Your task is to set down the records below again, exactly.

[Opening Information shown section]

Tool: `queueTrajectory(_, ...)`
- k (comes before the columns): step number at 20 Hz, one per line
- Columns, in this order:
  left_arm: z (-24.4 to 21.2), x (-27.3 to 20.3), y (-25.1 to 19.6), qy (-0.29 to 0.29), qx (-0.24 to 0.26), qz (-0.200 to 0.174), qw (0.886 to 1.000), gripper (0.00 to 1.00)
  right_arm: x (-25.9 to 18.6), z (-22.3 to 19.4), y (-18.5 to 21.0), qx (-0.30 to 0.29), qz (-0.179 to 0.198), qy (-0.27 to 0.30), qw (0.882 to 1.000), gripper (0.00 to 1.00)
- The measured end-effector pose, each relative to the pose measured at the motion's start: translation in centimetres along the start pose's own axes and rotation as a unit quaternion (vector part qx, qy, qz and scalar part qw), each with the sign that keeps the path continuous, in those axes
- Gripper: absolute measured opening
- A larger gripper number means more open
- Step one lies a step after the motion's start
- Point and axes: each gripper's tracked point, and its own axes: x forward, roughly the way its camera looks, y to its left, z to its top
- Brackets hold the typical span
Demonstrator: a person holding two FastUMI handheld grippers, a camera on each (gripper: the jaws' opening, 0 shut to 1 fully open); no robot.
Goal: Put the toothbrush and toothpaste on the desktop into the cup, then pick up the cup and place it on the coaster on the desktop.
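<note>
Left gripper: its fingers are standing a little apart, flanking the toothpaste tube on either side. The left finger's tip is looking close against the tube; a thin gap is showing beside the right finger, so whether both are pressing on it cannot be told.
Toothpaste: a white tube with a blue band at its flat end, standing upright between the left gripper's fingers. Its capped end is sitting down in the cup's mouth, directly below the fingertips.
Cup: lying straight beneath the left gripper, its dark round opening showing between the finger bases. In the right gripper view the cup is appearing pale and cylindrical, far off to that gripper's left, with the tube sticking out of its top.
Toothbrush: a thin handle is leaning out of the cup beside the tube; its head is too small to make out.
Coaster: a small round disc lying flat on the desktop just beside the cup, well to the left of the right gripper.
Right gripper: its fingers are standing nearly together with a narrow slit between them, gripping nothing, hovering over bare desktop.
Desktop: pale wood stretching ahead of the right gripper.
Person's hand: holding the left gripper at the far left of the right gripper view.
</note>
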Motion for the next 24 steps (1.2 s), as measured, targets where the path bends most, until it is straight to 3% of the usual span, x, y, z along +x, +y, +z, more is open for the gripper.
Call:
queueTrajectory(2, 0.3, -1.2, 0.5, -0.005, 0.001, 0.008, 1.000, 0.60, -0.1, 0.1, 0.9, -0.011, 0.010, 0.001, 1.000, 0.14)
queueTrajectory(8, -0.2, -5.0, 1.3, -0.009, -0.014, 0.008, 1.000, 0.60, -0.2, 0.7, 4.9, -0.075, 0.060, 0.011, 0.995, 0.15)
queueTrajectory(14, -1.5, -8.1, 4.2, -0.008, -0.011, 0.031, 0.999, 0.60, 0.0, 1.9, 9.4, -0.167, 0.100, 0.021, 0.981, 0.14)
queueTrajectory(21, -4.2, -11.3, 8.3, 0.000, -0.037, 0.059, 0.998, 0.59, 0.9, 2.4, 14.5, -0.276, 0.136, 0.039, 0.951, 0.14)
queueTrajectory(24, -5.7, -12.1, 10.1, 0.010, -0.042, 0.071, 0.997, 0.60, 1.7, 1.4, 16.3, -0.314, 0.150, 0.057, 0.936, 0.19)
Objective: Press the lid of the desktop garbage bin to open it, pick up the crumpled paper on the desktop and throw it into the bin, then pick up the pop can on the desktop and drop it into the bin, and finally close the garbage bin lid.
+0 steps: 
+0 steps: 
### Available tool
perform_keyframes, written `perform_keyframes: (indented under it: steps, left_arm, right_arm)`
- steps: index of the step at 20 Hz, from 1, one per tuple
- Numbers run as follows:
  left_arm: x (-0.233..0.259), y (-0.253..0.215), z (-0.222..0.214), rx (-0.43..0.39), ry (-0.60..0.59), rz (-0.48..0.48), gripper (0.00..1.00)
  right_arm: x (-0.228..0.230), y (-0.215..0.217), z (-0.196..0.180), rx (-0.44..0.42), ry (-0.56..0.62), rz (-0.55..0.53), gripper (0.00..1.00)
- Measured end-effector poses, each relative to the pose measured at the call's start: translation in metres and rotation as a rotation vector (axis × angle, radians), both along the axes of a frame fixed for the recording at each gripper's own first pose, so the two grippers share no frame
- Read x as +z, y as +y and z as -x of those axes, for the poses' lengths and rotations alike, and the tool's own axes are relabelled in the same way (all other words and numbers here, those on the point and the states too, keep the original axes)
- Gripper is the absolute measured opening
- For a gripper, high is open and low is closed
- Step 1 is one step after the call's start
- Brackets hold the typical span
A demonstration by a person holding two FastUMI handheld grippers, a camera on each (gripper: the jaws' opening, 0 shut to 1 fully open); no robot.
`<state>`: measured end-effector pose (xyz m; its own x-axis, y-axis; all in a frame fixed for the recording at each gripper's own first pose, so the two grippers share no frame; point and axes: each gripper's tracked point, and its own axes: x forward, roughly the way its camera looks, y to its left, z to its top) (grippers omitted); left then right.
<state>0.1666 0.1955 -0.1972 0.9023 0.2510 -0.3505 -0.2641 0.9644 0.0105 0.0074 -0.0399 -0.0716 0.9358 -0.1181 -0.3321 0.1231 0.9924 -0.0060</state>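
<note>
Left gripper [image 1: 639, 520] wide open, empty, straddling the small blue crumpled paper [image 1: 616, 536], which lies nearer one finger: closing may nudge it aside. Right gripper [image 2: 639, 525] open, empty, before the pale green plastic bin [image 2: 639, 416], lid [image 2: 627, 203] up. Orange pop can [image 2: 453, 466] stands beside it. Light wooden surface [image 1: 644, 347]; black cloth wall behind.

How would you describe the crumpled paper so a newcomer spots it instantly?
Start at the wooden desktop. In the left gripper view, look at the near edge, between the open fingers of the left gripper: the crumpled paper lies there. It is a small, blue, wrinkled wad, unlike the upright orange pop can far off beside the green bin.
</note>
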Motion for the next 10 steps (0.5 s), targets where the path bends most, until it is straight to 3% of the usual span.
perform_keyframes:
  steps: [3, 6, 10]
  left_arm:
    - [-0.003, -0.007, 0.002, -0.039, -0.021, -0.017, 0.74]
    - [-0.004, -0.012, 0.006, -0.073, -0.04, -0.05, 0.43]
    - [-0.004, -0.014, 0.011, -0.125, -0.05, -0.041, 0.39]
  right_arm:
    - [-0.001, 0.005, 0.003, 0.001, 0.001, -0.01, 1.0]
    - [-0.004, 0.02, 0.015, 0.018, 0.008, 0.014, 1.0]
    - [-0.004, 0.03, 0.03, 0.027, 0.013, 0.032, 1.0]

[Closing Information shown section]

(Response to the exercise)
Tool: `queueTrajectory(_, ...)`
- k (comes before the columns): step number at 20 Hz, one per line
- Columns, in this order:
  left_arm: z (-24.4 to 21.2), x (-27.3 to 20.3), y (-25.1 to 19.6), qy (-0.29 to 0.29), qx (-0.24 to 0.26), qz (-0.200 to 0.174), qw (0.886 to 1.000), gripper (0.00 to 1.00)
  right_arm: x (-25.9 to 18.6), z (-22.3 to 19.4), y (-18.5 to 21.0), qx (-0.30 to 0.29), qz (-0.179 to 0.198), qy (-0.27 to 0.30), qw (0.882 to 1.000), gripper (0.00 to 1.00)
- The measured end-effector pose, each relative to the pose measured at the motion's start: translation in centimetres along the start pose's own axes and rotation as a unit quaternion (vector part qx, qy, qz and scalar part qw), each with the sign that keeps the path continuous, in those axes
- Gripper: absolute measured opening
- A larger gripper number means more open
- Step one lies a step after the motion's start
- Point and axes: each gripper's tracked point, and its own axes: x forward, roughly the way its camera looks, y to its left, z to its top
- Brackets hold the typical span
Demonstrator: a person holding two FastUMI handheld grippers, a camera on each (gripper: the jaws' opening, 0 shut to 1 fully open); no robot.
Goal: Put the toothbrush and toothpaste on the desktop into the cup, then pick up the cup and place it on the coaster on the desktop.
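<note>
Left gripper: its fingers are standing a little apart, flanking the toothpaste tube on either side. The left finger's tip is looking close against the tube; a thin gap is showing beside the right finger, so whether both are pressing on it cannot be told.
Toothpaste: a white tube with a blue band at its flat end, standing upright between the left gripper's fingers. Its capped end is sitting down in the cup's mouth, directly below the fingertips.
Cup: lying straight beneath the left gripper, its dark round opening showing between the finger bases. In the right gripper view the cup is appearing pale and cylindrical, far off to that gripper's left, with the tube sticking out of its top.
Toothbrush: a thin handle is leaning out of the cup beside the tube; its head is too small to make out.
Coaster: a small round disc lying flat on the desktop just beside the cup, well to the left of the right gripper.
Right gripper: its fingers are standing nearly together with a narrow slit between them, gripping nothing, hovering over bare desktop.
Desktop: pale wood stretching ahead of the right gripper.
Person's hand: holding the left gripper at the far left of the right gripper view.
</note>
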Motion for the next 24 steps (1.2 s), as measured, targets where the path bends most, until it is straight to 3% of the usual span, x, y, z along +x, +y, +z, more is open for the gripper.
Call:
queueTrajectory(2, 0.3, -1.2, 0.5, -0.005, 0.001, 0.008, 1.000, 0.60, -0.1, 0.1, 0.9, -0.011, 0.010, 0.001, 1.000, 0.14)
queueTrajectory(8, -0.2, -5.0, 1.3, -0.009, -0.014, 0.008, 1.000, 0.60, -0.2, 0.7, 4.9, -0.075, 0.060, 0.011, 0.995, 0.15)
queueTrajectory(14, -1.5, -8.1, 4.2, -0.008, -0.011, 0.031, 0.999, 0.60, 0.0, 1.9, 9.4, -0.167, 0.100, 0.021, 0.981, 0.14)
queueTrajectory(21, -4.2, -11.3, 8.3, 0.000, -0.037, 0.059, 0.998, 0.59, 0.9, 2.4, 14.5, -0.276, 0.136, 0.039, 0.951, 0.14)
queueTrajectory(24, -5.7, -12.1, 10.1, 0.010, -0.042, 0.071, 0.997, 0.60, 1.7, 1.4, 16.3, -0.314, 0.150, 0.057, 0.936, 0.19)
Objective: Press the lid of the desktop garbage bin to open it, pick up the crumpled paper on the desktop and throw it into the bin, then pick up the pop can on the desktop and drop it into the bin, and finally close the garbage bin lid.
+0 steps: 
+0 steps: 
### Available tool
perform_keyframes, written `perform_keyframes: (indented under it: steps, left_arm, right_arm)`
- steps: index of the step at 20 Hz, from 1, one per tuple
- Numbers run as follows:
  left_arm: x (-0.233..0.259), y (-0.253..0.215), z (-0.222..0.214), rx (-0.43..0.39), ry (-0.60..0.59), rz (-0.48..0.48), gripper (0.00..1.00)
  right_arm: x (-0.228..0.230), y (-0.215..0.217), z (-0.196..0.180), rx (-0.44..0.42), ry (-0.56..0.62), rz (-0.55..0.53), gripper (0.00..1.00)
- Measured end-effector poses, each relative to the pose measured at the call's start: translation in metres and rotation as a rotation vector (axis × angle, radians), both along the axes of a frame fixed for the recording at each gripper's own first pose, so the two grippers share no frame
- Read x as +z, y as +y and z as -x of those axes, for the poses' lengths and rotations alike, and the tool's own axes are relabelled in the same way (all other words and numbers here, those on the point and the states too, keep the original axes)
- Gripper is the absolute measured opening
- For a gripper, high is open and low is closed
- Step 1 is one step after the call's start
- Brackets hold the typical span
A demonstration by a person holding two FastUMI handheld grippers, a camera on each (gripper: the jaws' opening, 0 shut to 1 fully open); no robot.
`<state>`: measured end-effector pose (xyz m; its own x-axis, y-axis; all in a frame fixed for the recording at each gripper's own first pose, so the two grippers share no frame; point and axes: each gripper's tracked point, and its own axes: x forward, roughly the way its camera looks, y to its left, z to its top) (grippers omitted); left then right.
<state>0.1666 0.1955 -0.1972 0.9023 0.2510 -0.3505 -0.2641 0.9644 0.0105 0.0074 -0.0399 -0.0716 0.9358 -0.1181 -0.3321 0.1231 0.9924 -0.0060</state>
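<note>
Left gripper [image 1: 639, 520] wide open, empty, straddling the small blue crumpled paper [image 1: 616, 536], which lies nearer one finger: closing may nudge it aside. Right gripper [image 2: 639, 525] open, empty, before the pale green plastic bin [image 2: 639, 416], lid [image 2: 627, 203] up. Orange pop can [image 2: 453, 466] stands beside it. Light wooden surface [image 1: 644, 347]; black cloth wall behind.

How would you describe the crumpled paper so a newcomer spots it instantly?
Start at the wooden desktop. In the left gripper view, look at the near edge, between the open fingers of the left gripper: the crumpled paper lies there. It is a small, blue, wrinkled wad, unlike the upright orange pop can far off beside the green bin.
</note>
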Motion for the next 10 steps (0.5 s), targets where the path bends most, until it is straight to 3% of the usual span.
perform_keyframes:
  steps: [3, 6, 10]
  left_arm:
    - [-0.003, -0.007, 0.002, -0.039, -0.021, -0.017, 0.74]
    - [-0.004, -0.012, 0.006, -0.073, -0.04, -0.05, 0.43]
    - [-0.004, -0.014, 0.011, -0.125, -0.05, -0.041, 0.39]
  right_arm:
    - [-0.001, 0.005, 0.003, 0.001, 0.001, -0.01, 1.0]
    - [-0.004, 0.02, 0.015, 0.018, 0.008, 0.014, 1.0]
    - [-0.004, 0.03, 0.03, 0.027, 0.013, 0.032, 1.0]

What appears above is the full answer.